In February, NASA's McKay and Nanobac's Çiftçioglu announced that they had observed
nanobacteria growing at five times its normal rate after they placed it
in an incubator that simulates the microgravity conditions of space.
The findings mean astronauts may be at an elevated risk for kidney
stones on long flights -- something NASA is extremely worried about in
light of its new plans to send humans to Mars.

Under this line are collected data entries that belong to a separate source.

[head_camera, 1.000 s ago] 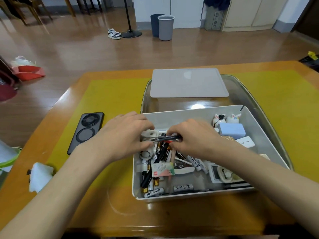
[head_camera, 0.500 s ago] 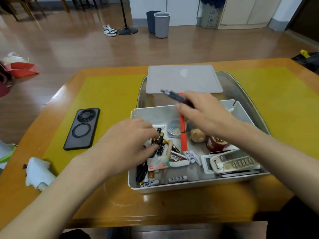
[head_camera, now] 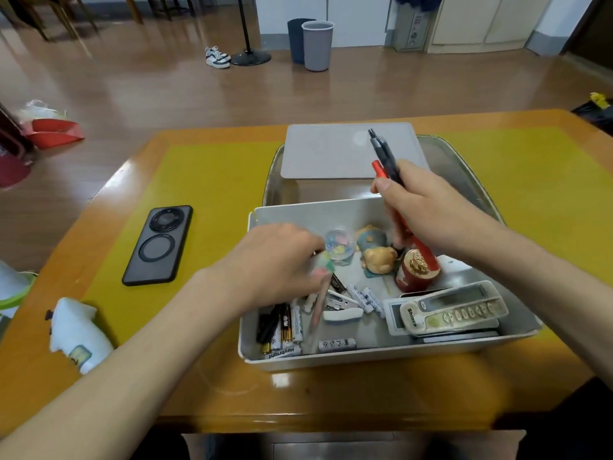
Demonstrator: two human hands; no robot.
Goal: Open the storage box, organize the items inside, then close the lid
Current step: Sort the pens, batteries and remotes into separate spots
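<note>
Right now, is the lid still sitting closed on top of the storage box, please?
No, the lid lies flat on the table behind the open storage box.

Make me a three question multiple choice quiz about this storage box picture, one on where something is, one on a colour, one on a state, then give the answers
1. Where does the phone lie?
A. inside the storage box
B. on the table, left of the storage box
C. on the lid

2. What colour is the pen held beside the black pen?
A. red
B. green
C. white

3. What state is the storage box in?
A. closed with the lid on
B. open, the lid lying behind it
C. tipped on its side

Answers:
1 B: the phone rests on the yellow mat, left of the box.
2 A: the right hand grips a red pen along with the black one.
3 B: the contents show, and the lid lies flat beyond the box.
</note>
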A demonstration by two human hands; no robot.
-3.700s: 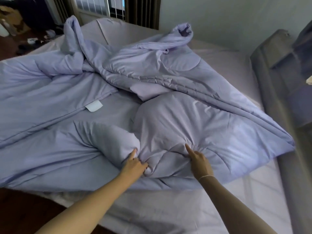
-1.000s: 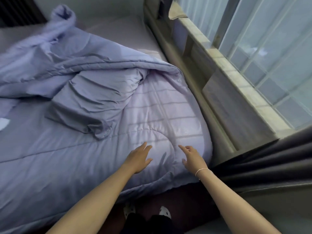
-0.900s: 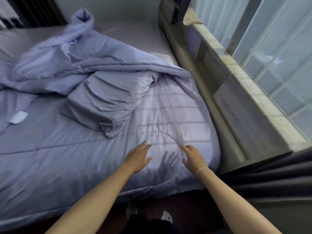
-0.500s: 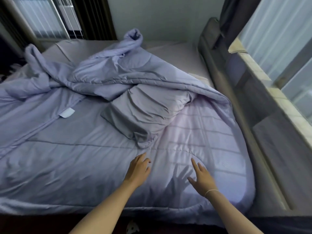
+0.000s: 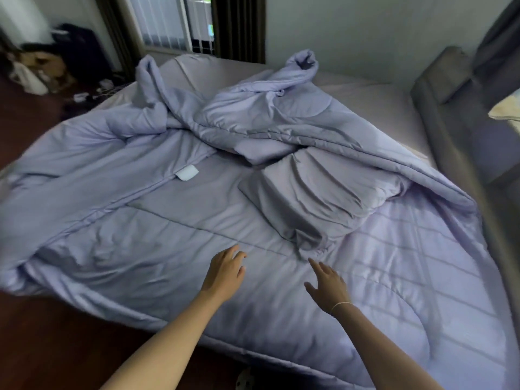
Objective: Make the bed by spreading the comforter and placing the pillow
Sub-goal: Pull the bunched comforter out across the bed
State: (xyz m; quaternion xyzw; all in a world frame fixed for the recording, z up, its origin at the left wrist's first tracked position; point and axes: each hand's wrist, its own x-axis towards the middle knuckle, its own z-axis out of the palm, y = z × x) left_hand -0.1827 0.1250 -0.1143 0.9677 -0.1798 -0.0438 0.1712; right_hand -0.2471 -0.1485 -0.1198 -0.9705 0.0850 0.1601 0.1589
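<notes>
A lavender comforter [image 5: 146,266] covers the near half of the bed, flat in front of me and bunched in twisted folds [image 5: 253,114] toward the far side. A grey-lavender pillow [image 5: 318,192] lies on it right of centre, its near corner just beyond my right hand. A white label [image 5: 186,173] shows on the comforter. My left hand [image 5: 225,274] hovers palm down over the flat part, fingers apart and empty. My right hand [image 5: 327,285] is beside it, fingers spread, holding nothing.
Bare pale mattress sheet [image 5: 374,108] shows at the far right. A grey padded headboard [image 5: 439,114] runs along the right side. Dark wooden floor [image 5: 56,347] lies at the near left, clutter [image 5: 42,68] in the far left corner, and a window with dark curtains [image 5: 197,26] behind.
My view has swung left from the bed's right corner to take in the whole bed. Both hands have let go of the comforter, lifted off it and shifted left, staying empty.
</notes>
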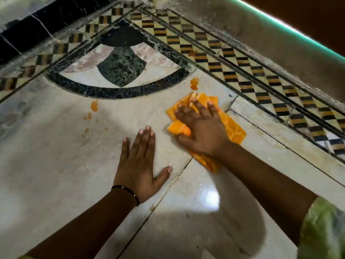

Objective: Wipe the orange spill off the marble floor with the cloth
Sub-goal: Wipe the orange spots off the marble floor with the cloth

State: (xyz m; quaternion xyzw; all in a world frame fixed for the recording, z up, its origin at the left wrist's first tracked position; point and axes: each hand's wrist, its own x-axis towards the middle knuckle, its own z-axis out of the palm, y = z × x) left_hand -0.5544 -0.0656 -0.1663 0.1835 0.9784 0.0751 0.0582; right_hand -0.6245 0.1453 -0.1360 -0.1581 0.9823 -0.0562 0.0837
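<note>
Half the cloth (234,128) hidden — right hand (202,128) covering.

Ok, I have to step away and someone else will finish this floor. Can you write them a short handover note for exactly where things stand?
Left hand: flat on the marble floor, fingers straight, holding nothing.
Right hand: pressing the orange cloth flat on the floor, near the checkered border.
Done: cannot tell how much has been wiped.
Left: an orange blot just beyond the cloth, a smaller one on the border, and a blot with scattered drops ahead of the left hand.
</note>
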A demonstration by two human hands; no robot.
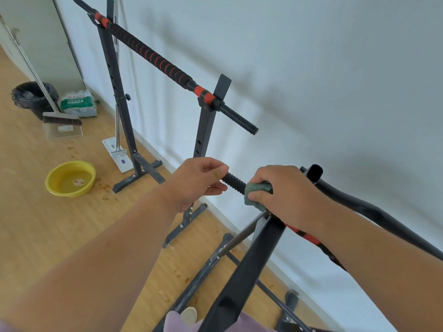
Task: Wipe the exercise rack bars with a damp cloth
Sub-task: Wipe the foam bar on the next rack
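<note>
Two hands work my near threaded bar end (233,182): left hand (195,182) pinches it, right hand (282,196) grips the green cloth (255,191) around it. Wood floor (36,224) holds a yellow basin (70,178); white wall (311,68) behind.

The left hand (196,182) holds the end of the near bar (233,182), and the right hand (285,195) is just beside it on the right, with the cloth (257,194) around the bar. Behind them the far bar (153,56) lies on two uprights (206,125) along the wall (311,68). On the floor (36,224) at the left stands a basin (70,178), with a broom (61,118) and a bin (33,97) behind it.
</note>
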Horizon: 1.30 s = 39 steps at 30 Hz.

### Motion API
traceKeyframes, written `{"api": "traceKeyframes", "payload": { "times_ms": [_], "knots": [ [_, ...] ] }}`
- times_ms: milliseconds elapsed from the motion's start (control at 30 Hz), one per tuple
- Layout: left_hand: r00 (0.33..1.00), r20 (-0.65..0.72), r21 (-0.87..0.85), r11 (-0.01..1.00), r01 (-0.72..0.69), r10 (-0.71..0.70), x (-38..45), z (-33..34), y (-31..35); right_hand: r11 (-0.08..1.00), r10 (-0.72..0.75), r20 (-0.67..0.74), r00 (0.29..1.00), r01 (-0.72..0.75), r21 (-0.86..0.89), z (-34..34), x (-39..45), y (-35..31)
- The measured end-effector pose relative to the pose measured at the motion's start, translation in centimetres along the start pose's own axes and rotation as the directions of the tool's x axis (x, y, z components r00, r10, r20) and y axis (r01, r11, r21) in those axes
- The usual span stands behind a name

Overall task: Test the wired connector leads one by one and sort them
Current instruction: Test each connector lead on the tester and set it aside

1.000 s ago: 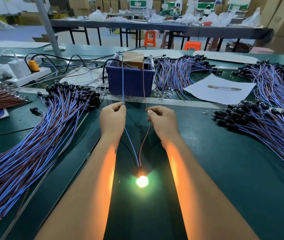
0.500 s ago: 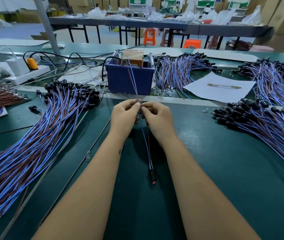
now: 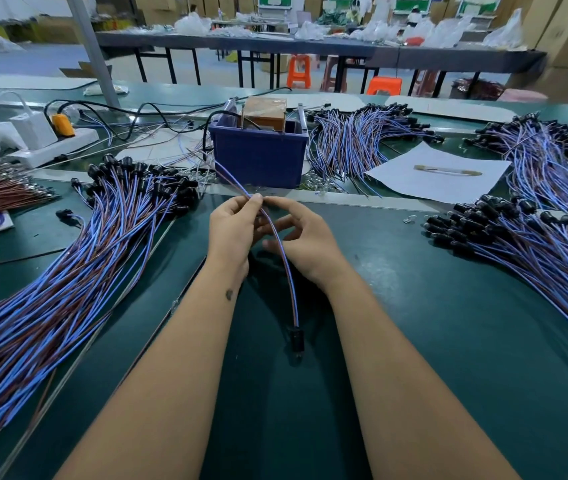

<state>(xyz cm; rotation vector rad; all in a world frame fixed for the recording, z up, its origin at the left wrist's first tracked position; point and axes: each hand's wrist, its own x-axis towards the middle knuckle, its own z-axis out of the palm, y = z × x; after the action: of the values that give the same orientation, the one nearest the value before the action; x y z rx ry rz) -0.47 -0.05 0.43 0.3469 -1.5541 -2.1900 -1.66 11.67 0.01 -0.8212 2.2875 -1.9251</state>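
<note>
Over a dark green tabletop, the left hand and the right hand meet, each grip pinching one blue-and-brown lead whose black connector hangs at 6 o'clock. Lead bundles lie at 9 and 3 o'clock, a blue bin at 12. Beyond stand long tables, orange stools and cardboard boxes.

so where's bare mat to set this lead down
Bare green mat lies between the right forearm and the right-hand heap of blue-brown leads; a narrower strip runs between the forearms. Crowded: left heap of leads and around the blue plastic bin.
</note>
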Motion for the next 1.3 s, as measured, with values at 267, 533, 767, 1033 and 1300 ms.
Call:
{"api": "traceKeyframes", "payload": {
  "times_ms": [267, 533, 767, 1033, 1300],
  "knots": [
    [0.997, -0.076, -0.025, 1.000, -0.017, 0.015, 0.3, -0.2, -0.4, 0.956, 0.063, -0.143, 0.988, -0.019, 0.293, -0.8, 0.2, 0.0],
    [0.914, 0.145, 0.487, 0.776, -0.400, 0.380, -0.7, 0.1, -1.0, 0.883, 0.323, -0.379, 0.867, -0.131, 0.451, -1.1, 1.1, 1.0],
    [0.682, 0.538, 0.579, 0.371, -0.726, 0.495, -3.0, 1.3, -1.1, 0.922, 0.361, -0.550, 0.753, -0.199, 0.333, -2.3, 0.8, 0.4],
    [0.307, 0.915, 0.317, 0.004, -0.948, 0.262, -9.2, 7.4, -1.3, 0.892, 0.245, -0.564, 0.789, -0.412, -0.189, -12.9, -1.7, -0.5],
    [0.314, 0.933, 0.265, 0.256, -0.930, 0.176, -14.9, 17.1, -3.8, 0.527, 0.132, -0.561, 0.817, -0.538, -0.659, -23.0, -7.1, -2.1]
  ]
}}
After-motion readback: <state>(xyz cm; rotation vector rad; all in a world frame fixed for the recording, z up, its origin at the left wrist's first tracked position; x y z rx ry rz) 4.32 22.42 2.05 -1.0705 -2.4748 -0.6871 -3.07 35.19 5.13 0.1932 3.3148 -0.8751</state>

The findings could also add fuel to nanobacteria research by giving scientists a way to grow cultures faster.
"The trouble with studying nanobacteria is that trying to get enough
material is very hard," said Lieske. "Trying to culture a lot of it
takes time."
Indeed, nanobacteria particles double about once
every three days. In comparison, typical bacteria double about every 20
minutes.
Lieske's group has continued to experiment with
nanobacteria since its 2004 paper. Though he said the team is looking
for evidence of DNA and RNA, he is cautious about saying whether he
thinks the particles are alive or just an unknown form of crystal.
As a possibility, he offered a third option: The particles could be a
form of archaea, a relatively new category of tiny organisms whose DNA
is vastly different from that found in typical bacteria. Over the past
two decades, archaea have surprised
scientists by turning up in places where life was least expected, like
in sulfurous lakes and hydrothermal sea vents.
Whatever the case, the Mayo Clinic team may publish a paper outlining new findings in about six months, according to Lieske.
The world may not be waiting, but a handful of faithful microbiologists certainly will.